A Câmara Legislativa do Distrito Federal realizará na terça-feira, 5 de agosto de 2026, uma sessão solene em homenagem aos 56 anos do Instituto de Advogados do Distrito Federal, iniciativa do deputado Gabriel Magno do PT que ocorre no plenário da casa e será transmitida pela TV Câmara Distrital. O evento reúne presidentes do IADF, advogados e personalidades do Direito local, com o objetivo declarado de reconhecer a relevância da entidade para o fortalecimento das instituições democráticas. No entanto, a realização de mais uma cerimônia formal levanta questionamentos sobre sua efetividade em um cenário marcado por desafios persistentes no sistema judiciário do Distrito Federal.
Detalhes da sessão e seus limites
O encontro está marcado para as 10h e segue o formato tradicional de sessões solenes, sem previsão de debates práticos sobre temas urgentes como acesso à justiça ou morosidade processual. A transmissão ao vivo pelo canal 9.3 na TV aberta e canal 9 na NET amplia o alcance, mas não altera o caráter essencialmente protocolar da homenagem. Participantes esperam discursos que exaltem a trajetória do IADF, sem que haja compromissos concretos de mudança por parte dos envolvidos.

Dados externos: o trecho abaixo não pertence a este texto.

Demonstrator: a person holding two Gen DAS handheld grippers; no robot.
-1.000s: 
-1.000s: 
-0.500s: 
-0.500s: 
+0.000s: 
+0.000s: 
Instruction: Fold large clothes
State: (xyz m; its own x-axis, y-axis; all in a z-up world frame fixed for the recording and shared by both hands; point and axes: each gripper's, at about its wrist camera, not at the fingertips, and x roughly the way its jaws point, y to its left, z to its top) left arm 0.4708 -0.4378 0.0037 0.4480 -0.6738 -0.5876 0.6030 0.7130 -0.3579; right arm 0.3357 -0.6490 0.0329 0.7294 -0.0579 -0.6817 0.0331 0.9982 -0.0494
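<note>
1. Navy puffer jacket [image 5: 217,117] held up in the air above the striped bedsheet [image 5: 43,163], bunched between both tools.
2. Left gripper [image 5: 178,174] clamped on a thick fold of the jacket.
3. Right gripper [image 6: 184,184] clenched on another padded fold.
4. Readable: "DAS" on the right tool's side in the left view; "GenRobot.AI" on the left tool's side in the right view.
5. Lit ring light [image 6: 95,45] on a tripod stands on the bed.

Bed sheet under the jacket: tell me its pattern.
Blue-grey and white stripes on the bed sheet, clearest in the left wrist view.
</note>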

Reconhecimento simbólico em contexto adverso
Apesar da justificativa de valorizar a contribuição histórica do instituto para o Direito no DF, a sessão ocorre em um momento em que críticas recorrentes apontam para a distância entre homenagens e resultados tangíveis nas instituições. Gabriel Magno, ao propor a iniciativa, reforça a presença do PT em pautas institucionais, mas o formato não prevê mecanismos de cobrança ou acompanhamento das demandas do setor advocatício. O público adulto que acompanha o noticiário local tende a ver tais eventos como rituais que consomem tempo e recursos sem alterar a realidade enfrentada diariamente por advogados e cidadãos.
Com 56 anos de existência, o IADF recebe agora uma honraria que, para muitos, chega tarde diante de problemas estruturais acumulados ao longo das décadas. A cerimônia, portanto, funciona mais como registro oficial do que como catalisador de transformações necessárias no universo jurídico brasiliense.